* _Your assignment_: Leaving out every picture, copy the lines of the data exactly, from the first through the line containing "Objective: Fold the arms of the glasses".

** Opening Dataset records block **

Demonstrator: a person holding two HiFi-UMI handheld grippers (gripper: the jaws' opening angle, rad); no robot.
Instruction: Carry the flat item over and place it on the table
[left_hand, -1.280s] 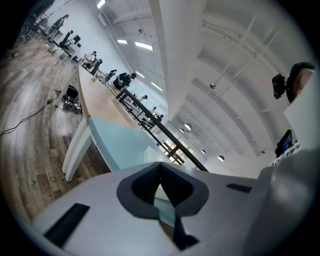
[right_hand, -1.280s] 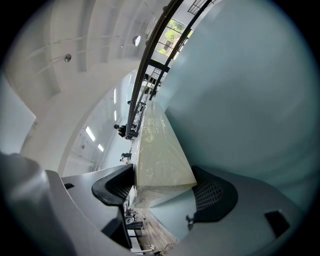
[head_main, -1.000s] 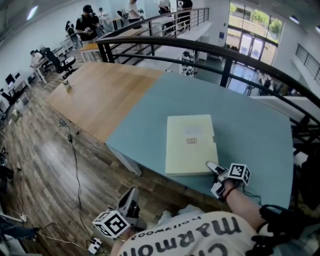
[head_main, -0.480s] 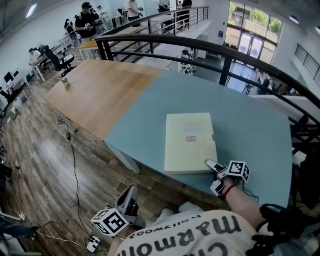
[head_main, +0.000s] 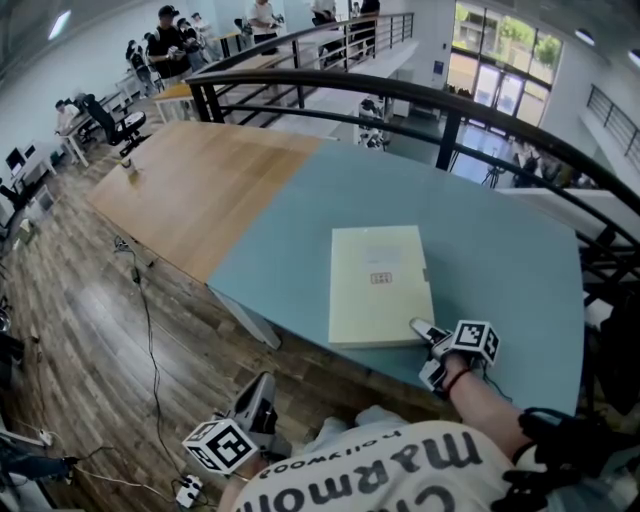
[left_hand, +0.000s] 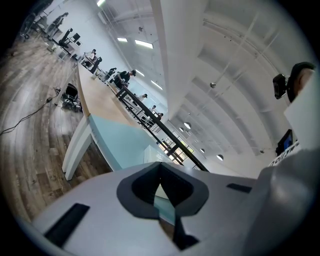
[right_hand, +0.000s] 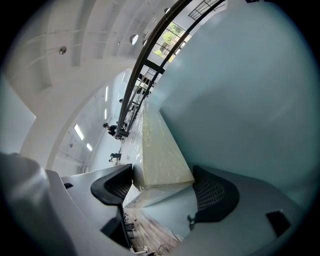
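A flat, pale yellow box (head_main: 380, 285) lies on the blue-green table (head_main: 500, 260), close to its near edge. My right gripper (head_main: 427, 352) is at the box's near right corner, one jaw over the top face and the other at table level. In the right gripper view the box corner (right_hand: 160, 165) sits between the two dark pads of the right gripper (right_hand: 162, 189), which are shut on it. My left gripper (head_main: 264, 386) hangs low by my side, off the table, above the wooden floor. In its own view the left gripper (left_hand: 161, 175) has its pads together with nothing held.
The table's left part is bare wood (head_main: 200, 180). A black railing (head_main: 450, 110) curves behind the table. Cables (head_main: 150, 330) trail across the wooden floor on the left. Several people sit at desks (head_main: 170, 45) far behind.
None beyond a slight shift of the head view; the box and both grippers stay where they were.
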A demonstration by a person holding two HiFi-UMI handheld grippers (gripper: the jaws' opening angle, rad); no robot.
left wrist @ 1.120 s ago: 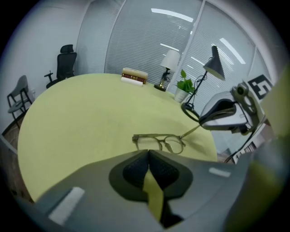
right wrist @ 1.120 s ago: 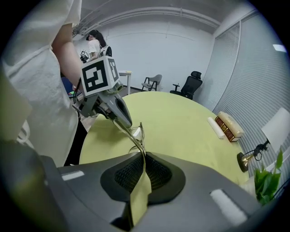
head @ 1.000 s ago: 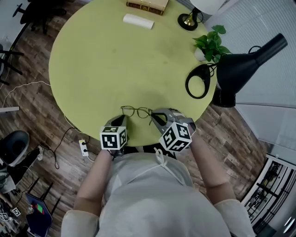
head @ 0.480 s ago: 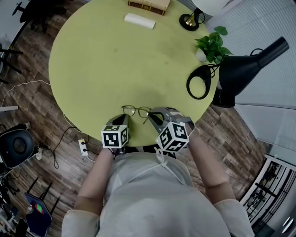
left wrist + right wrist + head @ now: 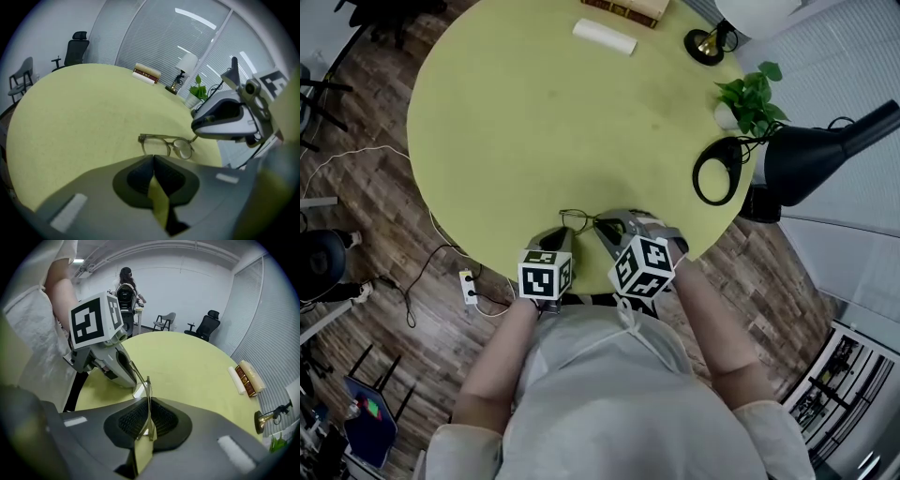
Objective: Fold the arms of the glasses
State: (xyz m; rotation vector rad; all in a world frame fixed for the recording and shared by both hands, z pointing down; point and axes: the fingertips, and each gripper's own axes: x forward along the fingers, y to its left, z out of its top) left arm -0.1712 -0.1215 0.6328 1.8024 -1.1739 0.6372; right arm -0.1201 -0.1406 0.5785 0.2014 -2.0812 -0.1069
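Note:
Thin-framed glasses (image 5: pixel 577 221) lie near the front edge of the round yellow-green table (image 5: pixel 534 122). In the left gripper view their front and lenses (image 5: pixel 166 144) sit just ahead of my left gripper (image 5: pixel 153 157), which is shut with nothing seen between its pads. My right gripper (image 5: pixel 602 228) comes in from the right. In the right gripper view one temple arm (image 5: pixel 140 380) runs upright between its pads, and my right gripper (image 5: pixel 147 416) is shut on it. The left gripper (image 5: pixel 101 343) shows close behind the arm there.
At the table's far side lie a book (image 5: pixel 628 7) and a white roll (image 5: pixel 604 37). To the right stand a brass lamp base (image 5: pixel 709 45), a potted plant (image 5: pixel 750 98) and a black desk lamp (image 5: pixel 825 155). The table edge runs just under both grippers.
My right gripper has moved left, closer to the left gripper, with the temple arm in it. The left gripper has stayed put.

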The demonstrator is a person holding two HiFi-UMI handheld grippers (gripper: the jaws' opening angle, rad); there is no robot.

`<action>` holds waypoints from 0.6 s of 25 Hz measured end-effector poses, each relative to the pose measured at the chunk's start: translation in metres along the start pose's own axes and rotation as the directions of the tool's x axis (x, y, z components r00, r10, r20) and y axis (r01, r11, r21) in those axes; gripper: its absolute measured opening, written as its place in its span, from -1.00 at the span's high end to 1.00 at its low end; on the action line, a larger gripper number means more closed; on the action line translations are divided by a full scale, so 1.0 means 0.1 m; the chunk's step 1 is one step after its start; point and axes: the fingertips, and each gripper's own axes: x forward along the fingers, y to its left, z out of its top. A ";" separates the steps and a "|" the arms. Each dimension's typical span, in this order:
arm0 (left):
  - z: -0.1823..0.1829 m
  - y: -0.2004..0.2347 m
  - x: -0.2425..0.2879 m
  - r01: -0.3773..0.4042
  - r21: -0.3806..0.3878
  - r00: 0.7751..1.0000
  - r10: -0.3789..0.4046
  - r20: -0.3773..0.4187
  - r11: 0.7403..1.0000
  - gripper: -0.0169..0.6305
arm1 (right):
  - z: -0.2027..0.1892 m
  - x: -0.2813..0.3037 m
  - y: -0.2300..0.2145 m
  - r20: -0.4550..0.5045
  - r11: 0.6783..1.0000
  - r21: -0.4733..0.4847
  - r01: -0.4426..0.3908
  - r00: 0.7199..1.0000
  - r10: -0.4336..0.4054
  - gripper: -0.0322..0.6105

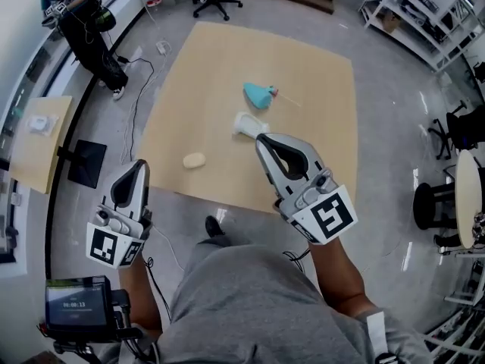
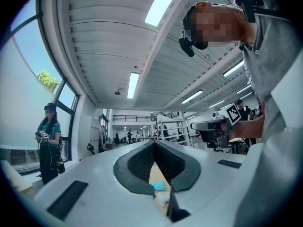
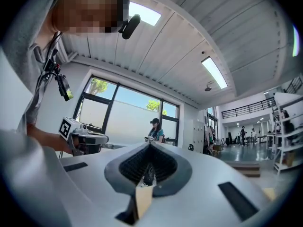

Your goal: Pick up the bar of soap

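While both pairs of jaws are pressed together with nothing between them, the left tool point(image 1: 137, 167) and right tool point(image 1: 262, 141) are held out in front of the person's body. Bar of soap point(image 1: 194, 160): pale, oval, lying flat on the square wooden worktop point(image 1: 318, 89) near its front-left corner, touched by neither tool. Left tool is over the grey floor point(image 1: 379, 203), just off that corner. Right tool's tip overlaps the worktop's near part, beside 1 white object point(image 1: 248, 123). 1 teal object point(image 1: 260, 95) lies further back, near the centre. A 2nd person point(image 1: 87, 29) stands at far left.
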 end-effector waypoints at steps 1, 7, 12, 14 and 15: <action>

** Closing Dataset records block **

* _Result_:
Demonstrator: a person holding two HiFi-UMI handheld grippers (gripper: the jaws' opening angle, rad); no robot.
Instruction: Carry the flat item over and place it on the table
[left_hand, -1.280s] 
[right_hand, -1.280s] 
[head_main, -1.000s] 
[head_main, -0.480s] 
[head_main, +0.000s] 
[left_hand, +0.000s] 
[right_hand, +0.000s] 
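A flat, pale yellow box (head_main: 380, 285) lies on the blue-green table (head_main: 500, 260), close to its near edge. My right gripper (head_main: 427, 352) is at the box's near right corner, one jaw over the top face and the other at table level. In the right gripper view the box corner (right_hand: 160, 165) sits between the two dark pads of the right gripper (right_hand: 162, 189), which are shut on it. My left gripper (head_main: 264, 386) hangs low by my side, off the table, above the wooden floor. In its own view the left gripper (left_hand: 161, 175) has its pads together with nothing held.
The table's left part is bare wood (head_main: 200, 180). A black railing (head_main: 450, 110) curves behind the table. Cables (head_main: 150, 330) trail across the wooden floor on the left. Several people sit at desks (head_main: 170, 45) far behind.
None beyond a slight shift of the head view; the box and both grippers stay where they were.
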A demonstration by a person holding two HiFi-UMI handheld grippers (gripper: the jaws' opening angle, rad); no robot.
left wrist @ 1.120 s ago: 
right wrist @ 1.120 s ago: 
head @ 1.000 s ago: 
head @ 0.480 s ago: 
left wrist + right wrist + head @ now: 
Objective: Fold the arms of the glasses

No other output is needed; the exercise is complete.